_WHAT THE TASK REQUIRES:_ In the entries below, find the line with "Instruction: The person" and the line with "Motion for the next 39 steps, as". Return those two lines and all lines between them, exactly.

——

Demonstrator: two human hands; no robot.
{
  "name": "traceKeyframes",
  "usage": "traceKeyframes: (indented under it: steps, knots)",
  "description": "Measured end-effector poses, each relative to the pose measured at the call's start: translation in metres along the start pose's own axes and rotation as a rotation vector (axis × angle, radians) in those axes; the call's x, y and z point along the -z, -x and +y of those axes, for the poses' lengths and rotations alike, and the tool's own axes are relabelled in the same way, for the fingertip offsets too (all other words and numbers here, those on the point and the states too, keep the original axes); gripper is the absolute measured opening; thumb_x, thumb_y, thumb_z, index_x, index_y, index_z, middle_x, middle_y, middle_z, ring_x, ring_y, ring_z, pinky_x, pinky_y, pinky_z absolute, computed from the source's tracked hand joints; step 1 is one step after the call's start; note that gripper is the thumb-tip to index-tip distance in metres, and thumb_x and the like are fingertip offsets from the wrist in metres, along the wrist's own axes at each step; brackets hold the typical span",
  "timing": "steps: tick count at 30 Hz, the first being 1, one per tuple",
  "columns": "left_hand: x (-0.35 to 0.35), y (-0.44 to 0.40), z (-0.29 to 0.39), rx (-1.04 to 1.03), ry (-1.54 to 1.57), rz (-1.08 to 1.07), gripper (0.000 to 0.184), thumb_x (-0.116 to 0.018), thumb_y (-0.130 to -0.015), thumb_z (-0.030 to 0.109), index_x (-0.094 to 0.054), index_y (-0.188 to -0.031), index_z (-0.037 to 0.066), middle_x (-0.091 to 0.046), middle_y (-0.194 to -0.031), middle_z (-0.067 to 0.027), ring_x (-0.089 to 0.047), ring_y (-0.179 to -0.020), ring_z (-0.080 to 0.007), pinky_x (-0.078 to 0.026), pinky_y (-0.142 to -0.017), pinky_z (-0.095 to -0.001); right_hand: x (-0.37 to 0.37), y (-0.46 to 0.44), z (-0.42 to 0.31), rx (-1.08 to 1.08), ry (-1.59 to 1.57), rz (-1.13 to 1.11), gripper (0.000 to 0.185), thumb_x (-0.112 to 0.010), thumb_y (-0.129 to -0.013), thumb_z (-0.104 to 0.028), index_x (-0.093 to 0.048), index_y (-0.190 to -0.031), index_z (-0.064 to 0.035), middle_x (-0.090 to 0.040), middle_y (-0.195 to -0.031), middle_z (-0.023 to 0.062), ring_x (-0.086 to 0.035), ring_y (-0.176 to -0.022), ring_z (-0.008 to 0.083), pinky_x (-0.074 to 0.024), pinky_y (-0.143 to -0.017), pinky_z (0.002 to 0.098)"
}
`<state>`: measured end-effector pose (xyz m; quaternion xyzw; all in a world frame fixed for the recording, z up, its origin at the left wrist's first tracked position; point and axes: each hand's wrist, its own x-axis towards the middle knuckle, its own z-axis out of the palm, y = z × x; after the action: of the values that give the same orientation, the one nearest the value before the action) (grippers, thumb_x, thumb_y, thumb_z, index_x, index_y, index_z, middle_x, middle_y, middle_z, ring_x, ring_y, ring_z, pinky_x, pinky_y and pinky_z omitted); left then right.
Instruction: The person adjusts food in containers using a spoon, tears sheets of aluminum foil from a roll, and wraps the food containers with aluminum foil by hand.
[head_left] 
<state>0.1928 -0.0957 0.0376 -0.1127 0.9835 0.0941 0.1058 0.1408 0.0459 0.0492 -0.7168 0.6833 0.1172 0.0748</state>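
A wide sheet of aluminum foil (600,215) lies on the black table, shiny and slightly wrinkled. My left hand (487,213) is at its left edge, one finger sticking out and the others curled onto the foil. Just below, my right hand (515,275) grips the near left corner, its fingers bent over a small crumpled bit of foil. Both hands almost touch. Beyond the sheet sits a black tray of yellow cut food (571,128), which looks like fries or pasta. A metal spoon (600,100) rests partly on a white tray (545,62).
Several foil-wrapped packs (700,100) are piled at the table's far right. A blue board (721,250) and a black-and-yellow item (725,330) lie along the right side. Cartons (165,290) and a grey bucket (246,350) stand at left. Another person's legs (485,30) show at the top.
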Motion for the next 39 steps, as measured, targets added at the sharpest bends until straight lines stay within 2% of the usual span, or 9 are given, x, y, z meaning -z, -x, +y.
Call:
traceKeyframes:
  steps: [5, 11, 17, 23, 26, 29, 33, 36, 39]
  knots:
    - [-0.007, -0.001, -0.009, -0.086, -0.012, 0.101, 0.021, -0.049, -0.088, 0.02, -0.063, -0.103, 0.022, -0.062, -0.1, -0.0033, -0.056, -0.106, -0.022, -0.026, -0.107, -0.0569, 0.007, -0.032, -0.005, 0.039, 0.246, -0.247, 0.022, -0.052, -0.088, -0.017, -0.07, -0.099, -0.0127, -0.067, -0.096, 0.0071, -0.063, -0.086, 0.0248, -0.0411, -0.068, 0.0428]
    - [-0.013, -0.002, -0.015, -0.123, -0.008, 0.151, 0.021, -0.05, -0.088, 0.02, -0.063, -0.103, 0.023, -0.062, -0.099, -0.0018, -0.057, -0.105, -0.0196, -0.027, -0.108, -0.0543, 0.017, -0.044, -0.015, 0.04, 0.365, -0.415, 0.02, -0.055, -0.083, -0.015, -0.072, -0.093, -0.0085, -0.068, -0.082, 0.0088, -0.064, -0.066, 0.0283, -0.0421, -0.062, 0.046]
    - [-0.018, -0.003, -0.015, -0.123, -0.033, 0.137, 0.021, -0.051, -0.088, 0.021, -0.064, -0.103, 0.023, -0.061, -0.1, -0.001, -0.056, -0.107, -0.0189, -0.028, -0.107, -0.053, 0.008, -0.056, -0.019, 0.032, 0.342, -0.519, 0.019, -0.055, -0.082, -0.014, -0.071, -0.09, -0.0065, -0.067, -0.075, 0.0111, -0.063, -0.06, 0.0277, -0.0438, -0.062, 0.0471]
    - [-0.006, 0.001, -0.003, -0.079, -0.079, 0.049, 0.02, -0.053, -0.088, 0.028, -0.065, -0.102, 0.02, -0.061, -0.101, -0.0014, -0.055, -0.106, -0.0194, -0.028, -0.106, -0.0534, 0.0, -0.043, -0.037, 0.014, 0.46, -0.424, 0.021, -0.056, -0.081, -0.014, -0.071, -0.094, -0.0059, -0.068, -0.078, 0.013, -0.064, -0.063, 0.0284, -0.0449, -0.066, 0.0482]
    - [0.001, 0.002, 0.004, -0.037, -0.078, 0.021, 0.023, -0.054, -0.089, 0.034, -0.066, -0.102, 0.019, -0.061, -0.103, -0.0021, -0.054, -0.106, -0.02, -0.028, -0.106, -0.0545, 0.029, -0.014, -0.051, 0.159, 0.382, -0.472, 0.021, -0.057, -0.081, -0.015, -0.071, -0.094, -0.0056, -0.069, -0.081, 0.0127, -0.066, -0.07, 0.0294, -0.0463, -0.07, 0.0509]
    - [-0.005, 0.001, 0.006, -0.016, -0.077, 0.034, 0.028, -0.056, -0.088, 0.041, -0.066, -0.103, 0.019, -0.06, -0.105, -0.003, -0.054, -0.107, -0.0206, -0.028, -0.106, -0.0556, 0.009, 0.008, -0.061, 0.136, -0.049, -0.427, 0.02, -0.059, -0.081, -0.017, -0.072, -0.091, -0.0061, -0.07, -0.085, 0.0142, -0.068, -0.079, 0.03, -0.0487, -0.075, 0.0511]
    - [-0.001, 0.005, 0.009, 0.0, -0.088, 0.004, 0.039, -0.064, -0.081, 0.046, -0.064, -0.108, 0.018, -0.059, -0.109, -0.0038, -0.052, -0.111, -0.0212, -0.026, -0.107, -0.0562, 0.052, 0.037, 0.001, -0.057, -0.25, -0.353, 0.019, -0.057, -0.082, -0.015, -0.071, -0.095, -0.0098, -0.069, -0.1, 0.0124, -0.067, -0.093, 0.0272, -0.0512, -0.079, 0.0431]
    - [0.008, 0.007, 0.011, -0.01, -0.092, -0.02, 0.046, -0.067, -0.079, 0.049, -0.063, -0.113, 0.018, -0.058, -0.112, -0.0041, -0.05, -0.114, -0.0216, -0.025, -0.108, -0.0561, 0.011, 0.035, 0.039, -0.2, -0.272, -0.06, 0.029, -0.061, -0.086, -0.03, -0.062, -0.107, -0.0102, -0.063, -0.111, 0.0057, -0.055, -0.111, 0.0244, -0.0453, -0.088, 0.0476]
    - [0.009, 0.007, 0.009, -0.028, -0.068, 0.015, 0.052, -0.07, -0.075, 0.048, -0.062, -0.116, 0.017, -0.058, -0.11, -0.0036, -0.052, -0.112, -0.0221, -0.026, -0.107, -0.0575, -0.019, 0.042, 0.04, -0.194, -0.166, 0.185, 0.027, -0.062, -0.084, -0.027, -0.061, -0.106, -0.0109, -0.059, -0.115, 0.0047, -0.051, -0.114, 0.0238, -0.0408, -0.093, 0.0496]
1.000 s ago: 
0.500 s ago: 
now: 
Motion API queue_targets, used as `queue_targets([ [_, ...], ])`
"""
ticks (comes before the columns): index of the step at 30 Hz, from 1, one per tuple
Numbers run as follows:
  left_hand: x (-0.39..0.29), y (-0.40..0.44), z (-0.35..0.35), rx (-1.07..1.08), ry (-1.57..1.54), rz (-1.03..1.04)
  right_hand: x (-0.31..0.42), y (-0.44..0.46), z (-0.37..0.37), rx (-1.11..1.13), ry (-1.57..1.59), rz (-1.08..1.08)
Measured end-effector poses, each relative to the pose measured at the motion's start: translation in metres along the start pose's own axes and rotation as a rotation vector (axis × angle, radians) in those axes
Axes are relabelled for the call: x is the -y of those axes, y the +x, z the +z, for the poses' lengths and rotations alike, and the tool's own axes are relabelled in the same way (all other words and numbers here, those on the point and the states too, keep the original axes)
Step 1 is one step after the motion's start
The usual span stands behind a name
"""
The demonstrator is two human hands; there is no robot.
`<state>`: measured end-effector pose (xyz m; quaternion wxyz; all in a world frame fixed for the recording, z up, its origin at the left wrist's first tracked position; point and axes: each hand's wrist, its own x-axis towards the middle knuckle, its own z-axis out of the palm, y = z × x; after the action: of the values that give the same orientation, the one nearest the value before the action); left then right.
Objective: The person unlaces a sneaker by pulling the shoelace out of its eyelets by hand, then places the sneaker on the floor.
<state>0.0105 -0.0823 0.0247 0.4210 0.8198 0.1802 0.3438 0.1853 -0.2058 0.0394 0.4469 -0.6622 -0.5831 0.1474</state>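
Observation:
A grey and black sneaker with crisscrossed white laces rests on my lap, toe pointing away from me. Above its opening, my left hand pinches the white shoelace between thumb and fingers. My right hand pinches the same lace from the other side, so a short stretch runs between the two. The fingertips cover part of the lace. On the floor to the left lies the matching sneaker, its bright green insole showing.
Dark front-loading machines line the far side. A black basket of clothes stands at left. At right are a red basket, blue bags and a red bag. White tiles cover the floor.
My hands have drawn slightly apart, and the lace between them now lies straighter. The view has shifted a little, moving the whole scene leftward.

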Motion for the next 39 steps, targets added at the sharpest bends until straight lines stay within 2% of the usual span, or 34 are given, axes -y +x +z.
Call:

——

_TASK RESULT:_
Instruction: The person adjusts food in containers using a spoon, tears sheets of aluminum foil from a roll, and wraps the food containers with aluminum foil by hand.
[head_left] 
<state>0.1928 -0.0957 0.0376 -0.1127 0.9835 0.0941 0.1058 0.1408 0.0459 0.0492 -0.7168 0.6833 0.1172 0.0748</state>
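A wide sheet of aluminum foil (600,215) lies on the black table, shiny and slightly wrinkled. My left hand (487,213) is at its left edge, one finger sticking out and the others curled onto the foil. Just below, my right hand (515,275) grips the near left corner, its fingers bent over a small crumpled bit of foil. Both hands almost touch. Beyond the sheet sits a black tray of yellow cut food (571,128), which looks like fries or pasta. A metal spoon (600,100) rests partly on a white tray (545,62).
Several foil-wrapped packs (700,100) are piled at the table's far right. A blue board (721,250) and a black-and-yellow item (725,330) lie along the right side. Cartons (165,290) and a grey bucket (246,350) stand at left. Another person's legs (485,30) show at the top.
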Motion for the next 39 steps, as measured, targets added at the sharpest bends until straight lines stay within 2% of the usual span, or 9 are given, x, y, z meaning -z, -x, +y.

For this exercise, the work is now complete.